Per la pace perpetua – 1

ossia Kant contro Hegel (…e Putin)

Sul quadro dov’era raffigurato un cimitero il proprietario di una trattoria avevo apposto la scritta “Alla pace perpetua!”. L’humor nero di quella frase ispirò al filosofo tedesco Immanuel Kant (1724 – 1804) il titolo di una delle sue ultime opere: Per la pace perpetua (1795). Il testo è un “progetto filosofico”, così come egli stesso lo definisce, che espone le ragioni per raggiungere e mantenere nel mondo una pace stabile, perpetua appunto.
Riprendendo la teoria del “patto sociale” di Thomas Hobbes, Kant parte da un concetto molto semplice: come gli uomini, che nello “stato di natura”, cioè prima di ogni forma sociale e senza leggi, dominati dall’egoismo si combattono l’un l’altro per sopravvivere – l’homo homini lupus –, rinunciando a una porzione della propria libertà individuale e garantendosi in cambio la sicurezza, giungono alla costruzione dello Stato, così gli Stati nazionali potranno vivere e prosperare liberi e in pace, perché non più esposti alla costante minaccia altrui, attraverso un “patto”, una garanzia reciproca fra Stati federati.
Forte dell’assunto che solo la pace è vantaggiosa e ragionevole mentre, di conseguenza, la guerra è assurda e irrazionale, Kant espone tre argomenti che garantiscono l’attuabilità del progetto: innanzitutto è la natura a costringere gli uomini alla pace perché la terra è limitata e, per tale ragione, gli uomini sono costretti a trovare un modo per convivere.
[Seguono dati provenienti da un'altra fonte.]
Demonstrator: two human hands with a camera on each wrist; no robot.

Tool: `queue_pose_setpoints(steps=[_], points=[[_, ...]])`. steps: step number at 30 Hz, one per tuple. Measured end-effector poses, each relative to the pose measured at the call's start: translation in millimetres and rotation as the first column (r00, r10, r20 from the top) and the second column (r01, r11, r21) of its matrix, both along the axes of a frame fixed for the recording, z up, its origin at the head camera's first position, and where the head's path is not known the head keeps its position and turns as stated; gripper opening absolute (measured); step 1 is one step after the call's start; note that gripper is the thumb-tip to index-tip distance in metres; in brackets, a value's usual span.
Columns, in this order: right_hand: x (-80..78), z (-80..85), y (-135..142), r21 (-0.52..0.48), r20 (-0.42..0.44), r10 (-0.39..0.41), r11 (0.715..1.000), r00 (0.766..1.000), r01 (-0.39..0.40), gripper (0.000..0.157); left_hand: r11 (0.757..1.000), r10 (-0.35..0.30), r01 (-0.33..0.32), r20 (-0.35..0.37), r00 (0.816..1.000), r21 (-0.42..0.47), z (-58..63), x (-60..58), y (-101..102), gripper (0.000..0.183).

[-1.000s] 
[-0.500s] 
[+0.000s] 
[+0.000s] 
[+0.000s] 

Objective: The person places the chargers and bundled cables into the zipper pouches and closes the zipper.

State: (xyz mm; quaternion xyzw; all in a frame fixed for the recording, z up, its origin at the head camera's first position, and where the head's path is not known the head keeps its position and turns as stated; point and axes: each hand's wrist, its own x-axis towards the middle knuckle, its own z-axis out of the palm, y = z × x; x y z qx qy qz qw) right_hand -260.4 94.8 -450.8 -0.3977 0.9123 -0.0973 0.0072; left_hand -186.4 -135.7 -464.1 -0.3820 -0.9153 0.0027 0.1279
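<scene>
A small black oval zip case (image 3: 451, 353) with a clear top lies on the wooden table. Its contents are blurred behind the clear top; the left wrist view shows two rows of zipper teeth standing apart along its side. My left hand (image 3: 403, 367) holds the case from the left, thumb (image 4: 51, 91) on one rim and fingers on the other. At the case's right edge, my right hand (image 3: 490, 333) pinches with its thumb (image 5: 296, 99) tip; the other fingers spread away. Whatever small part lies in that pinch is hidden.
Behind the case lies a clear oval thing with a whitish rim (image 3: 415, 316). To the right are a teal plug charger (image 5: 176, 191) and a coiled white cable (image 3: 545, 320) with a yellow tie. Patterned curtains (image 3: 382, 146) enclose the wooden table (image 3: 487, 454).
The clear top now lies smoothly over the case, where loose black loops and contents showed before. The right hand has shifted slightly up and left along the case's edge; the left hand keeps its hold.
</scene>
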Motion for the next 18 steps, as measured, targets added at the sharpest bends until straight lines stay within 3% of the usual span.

Inoltre, la pace è conveniente perché consente di sospendere ogni lotta col proprio simile. Infine, se la pace è possibile, dobbiamo fare quanto è in nostro potere per realizzarla.
Le intuizioni di Kant si basano su un’analisi realistica e sul superamento delle cause che spingono gli Stati alla guerra: la corsa agli armamenti e gli eserciti permanenti, il debito pubblico, la volontà di conquistare o ingerire nella politica interna di altre Nazioni. Inoltre, gli Stati chiamati a confederarsi devono dotarsi di ordinamenti repubblicani: i sovrani – monarchi o dittatori che siano – spesso esprimono giudizi o fanno scelte irrazionali e quasi sempre non sopportano in prima persona le calamità della guerra.
Sebbene il progetto di Immanuel Kant costituisca uno dei fondamenti della storia del pensiero politico e risulti di grande attualità sia per la prassi politica nazionale e internazionale che per la riflessione filosofica – tant’è che ha anticipato e ispirato la costituzione di organismi come l’ONU e la Comunità Europea –, esso è stato oggetto giudizi negativi che lo hanno etichettato come utopico e irrealizzabile. La critica più conosciuta proviene dal suo connazionale, Friedrich Hegel (1770 – 1831), il quale, nei suoi “Lineamenti di filosofia del diritto” (1820), obietta che, se la pace tra gli individui è possibile perché c’è lo Stato che fa rispettare la legge e l’ordine, tra gli Stati questo non funziona, perchè ci vorrebbe a sua volta un’autorità sovranazionale che imponga il rispetto delle leggi e dirima i contenziosi. Così, in mancanza di questa autorità, ci possono essere Stati che rompono i trattati di pace e fanno scoppiare le guerre. Quindi, conclude Hegel in maniera più drammatica, è la guerra che, in ultima istanza, decide le controversie tra i popoli e «…come il movimento dei venti preserva il mare dalla putrefazione nella quale lo ridurrebbe una quiete durevole, così vi ridurrebbe i popoli una pace durevole o anzi perpetua» e l’allusione allo scritto di Kant è chiara!
Se dunque Kant resterà un inguaribile ottimista (l’ottimismo della ragione!) – almeno fino a quando la federazione mondiale degli Stati, cui dovrebbe tendere l’ONU, non si doterà di poteri sovrani, anche le idee di Hegel sono problematiche se non addirittura inaccettabili: basta guardare il modo in cui hanno segnato tristemente la storia del Novecento e purtroppo anche la realtà dei nostri giorni.